播磨戦線
二月末日。
信長は相撲取り三百人を集めて安土で相撲見物をした。その中から二十三人の者が見事な相撲を取ったので褒美を与えられた。この様に信長は度々と相撲見物を催していた。
三月。
鷹狩りを行う。鷹狩りは信長の趣味の一つで、獲物を朝廷に献上したりしている。諸将が信長への贈り物に鷹を贈る程には浸透していた。
七日。
信長は上杉謙信の死亡を受けて越中への進出を考えていた。その為か越中の神保長住に気遣いをみせていた。
十日。
滝川・明智・丹羽を丹波へ送り城を落とさせた。
ところが、下旬に毛利・吉川・小早川・宇喜多ら中国地方の諸勢が来襲した。敵勢は山中鹿之助が籠る上月城を包囲した。山中は「我に七難八苦を」と月に願った変態だ。
これに対して羽柴と荒木が救援に向かうが、難所を何ヵ所も越えなくてはならず困難であった。

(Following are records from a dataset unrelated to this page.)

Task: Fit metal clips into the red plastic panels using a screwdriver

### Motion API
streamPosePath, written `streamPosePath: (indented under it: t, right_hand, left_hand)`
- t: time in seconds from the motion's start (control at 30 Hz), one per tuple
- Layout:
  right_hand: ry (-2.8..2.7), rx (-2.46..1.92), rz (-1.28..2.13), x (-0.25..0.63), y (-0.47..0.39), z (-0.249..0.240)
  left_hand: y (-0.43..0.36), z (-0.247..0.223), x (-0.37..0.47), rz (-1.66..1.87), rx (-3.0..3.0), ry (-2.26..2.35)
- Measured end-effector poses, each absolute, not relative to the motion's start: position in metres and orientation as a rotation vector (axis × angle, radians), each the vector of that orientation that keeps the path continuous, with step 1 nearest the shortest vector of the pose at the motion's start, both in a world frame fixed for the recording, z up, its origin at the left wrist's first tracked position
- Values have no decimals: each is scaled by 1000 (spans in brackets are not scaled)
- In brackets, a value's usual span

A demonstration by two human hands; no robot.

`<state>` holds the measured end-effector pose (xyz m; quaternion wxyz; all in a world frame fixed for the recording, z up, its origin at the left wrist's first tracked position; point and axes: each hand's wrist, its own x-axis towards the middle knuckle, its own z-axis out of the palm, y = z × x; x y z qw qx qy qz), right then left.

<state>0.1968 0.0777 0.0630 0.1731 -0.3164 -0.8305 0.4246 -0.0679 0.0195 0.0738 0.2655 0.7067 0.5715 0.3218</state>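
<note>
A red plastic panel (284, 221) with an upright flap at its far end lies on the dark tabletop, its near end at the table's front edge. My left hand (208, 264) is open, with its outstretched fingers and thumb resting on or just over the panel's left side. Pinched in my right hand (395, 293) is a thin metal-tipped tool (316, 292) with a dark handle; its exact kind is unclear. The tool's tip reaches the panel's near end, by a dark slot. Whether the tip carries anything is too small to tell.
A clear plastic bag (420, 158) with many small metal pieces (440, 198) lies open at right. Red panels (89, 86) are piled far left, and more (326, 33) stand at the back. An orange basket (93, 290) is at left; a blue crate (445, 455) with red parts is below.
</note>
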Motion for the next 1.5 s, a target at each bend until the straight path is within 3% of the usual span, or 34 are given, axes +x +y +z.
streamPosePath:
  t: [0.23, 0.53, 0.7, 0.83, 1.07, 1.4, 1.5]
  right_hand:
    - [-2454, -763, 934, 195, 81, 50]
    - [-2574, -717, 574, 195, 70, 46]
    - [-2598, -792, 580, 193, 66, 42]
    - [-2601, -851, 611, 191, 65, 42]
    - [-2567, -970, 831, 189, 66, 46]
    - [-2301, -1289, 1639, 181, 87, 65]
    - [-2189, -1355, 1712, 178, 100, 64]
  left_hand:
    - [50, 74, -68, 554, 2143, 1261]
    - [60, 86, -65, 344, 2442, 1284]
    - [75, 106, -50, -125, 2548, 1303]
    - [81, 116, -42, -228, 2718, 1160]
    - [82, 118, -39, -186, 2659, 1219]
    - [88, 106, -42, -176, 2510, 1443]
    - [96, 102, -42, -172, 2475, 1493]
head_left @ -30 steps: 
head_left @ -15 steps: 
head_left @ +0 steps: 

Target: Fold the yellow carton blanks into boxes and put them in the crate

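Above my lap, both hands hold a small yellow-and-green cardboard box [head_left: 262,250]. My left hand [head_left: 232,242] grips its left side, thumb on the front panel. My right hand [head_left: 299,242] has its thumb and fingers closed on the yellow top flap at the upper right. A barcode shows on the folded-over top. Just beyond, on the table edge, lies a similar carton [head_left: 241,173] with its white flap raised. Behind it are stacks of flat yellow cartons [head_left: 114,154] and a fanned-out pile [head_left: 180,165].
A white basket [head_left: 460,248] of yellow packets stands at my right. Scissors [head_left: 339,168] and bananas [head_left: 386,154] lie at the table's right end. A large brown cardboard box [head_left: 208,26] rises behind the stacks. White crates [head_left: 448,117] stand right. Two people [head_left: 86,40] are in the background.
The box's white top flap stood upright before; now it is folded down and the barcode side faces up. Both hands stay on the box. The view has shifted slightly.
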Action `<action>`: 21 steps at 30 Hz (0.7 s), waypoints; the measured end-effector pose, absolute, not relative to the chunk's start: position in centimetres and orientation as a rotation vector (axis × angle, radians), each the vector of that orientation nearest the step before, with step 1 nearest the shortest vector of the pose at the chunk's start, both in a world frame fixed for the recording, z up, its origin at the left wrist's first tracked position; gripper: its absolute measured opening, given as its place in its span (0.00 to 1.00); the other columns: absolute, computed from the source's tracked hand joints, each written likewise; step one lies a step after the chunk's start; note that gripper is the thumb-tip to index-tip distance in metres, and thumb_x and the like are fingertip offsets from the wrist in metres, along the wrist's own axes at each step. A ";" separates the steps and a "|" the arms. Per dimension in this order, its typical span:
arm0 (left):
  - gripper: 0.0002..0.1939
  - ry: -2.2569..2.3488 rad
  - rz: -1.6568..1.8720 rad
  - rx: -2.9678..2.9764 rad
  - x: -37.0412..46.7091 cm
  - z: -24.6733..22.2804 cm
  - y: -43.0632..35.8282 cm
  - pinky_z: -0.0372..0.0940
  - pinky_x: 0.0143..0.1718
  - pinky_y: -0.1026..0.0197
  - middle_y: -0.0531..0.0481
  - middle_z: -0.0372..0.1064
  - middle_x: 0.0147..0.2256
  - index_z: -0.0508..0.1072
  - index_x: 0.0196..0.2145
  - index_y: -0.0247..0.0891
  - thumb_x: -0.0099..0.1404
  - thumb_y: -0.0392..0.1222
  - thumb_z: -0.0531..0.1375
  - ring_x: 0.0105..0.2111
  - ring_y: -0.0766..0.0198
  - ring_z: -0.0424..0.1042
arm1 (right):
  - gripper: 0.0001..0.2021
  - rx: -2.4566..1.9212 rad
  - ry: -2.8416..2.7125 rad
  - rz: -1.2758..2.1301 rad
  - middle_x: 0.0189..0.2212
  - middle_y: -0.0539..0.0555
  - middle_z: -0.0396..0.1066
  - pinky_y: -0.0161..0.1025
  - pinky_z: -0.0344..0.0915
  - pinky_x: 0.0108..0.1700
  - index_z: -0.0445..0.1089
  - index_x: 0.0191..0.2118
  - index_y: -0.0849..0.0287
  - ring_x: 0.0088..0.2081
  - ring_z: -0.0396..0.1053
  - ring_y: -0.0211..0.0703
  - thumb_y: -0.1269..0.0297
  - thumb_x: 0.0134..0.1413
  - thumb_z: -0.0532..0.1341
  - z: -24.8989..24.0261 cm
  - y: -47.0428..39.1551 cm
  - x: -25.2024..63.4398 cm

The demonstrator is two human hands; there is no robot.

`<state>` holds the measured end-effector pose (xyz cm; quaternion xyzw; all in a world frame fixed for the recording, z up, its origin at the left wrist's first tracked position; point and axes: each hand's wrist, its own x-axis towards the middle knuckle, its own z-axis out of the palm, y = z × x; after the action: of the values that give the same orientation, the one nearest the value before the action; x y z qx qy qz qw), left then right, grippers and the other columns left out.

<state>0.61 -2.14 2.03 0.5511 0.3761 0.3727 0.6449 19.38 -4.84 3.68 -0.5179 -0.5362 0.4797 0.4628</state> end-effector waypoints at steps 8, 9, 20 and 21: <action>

信長はこの機に中国勢を打ち破り一気に併呑しようと出陣を決意するが、重臣らに「敵は難所に要害を築いて在陣している。我々がまず様子を見て参るので、しばしご配慮ください」と諫められた。俺も一気にヤってしまえば良いと思ったが、そうでもないんだな。
そして、滝川・明智・丹羽が出陣した。
五月には後続が続々と出陣する。
十三日に信長が出陣となったとき、大雨が降った。この大雨により川が増水してしまった。信長は一度出陣すると決めたら頑として変更しないので、地元の者が船をあらかじめ用意していた。この事に信長は大変機嫌を良くした。
信長は戦況報告を受けて、安土の洪水被害を調べるために帰陣する。
六月。
信長は祇園祭を見物する。供には軽装で参加させる。
十六日。
羽柴秀吉が播磨戦線が膠着状態に陥ったため、指示を仰ごうと信長の下へと赴いた。信長は「ただ睨み合っても意味はない。軍勢を神吉・志方に向かわせて攻め破り、三木の城を囲め」と指示した。
二十六日。
織田勢は神吉・志方の城を攻囲した。織田勢の猛攻の前に城方は降伏を願い出るが、信長は全てをはねつけさせた。
七月。
まず神吉が落城。志方も敵わぬと城を捨てて退去した。その後、軍勢は三木城をした。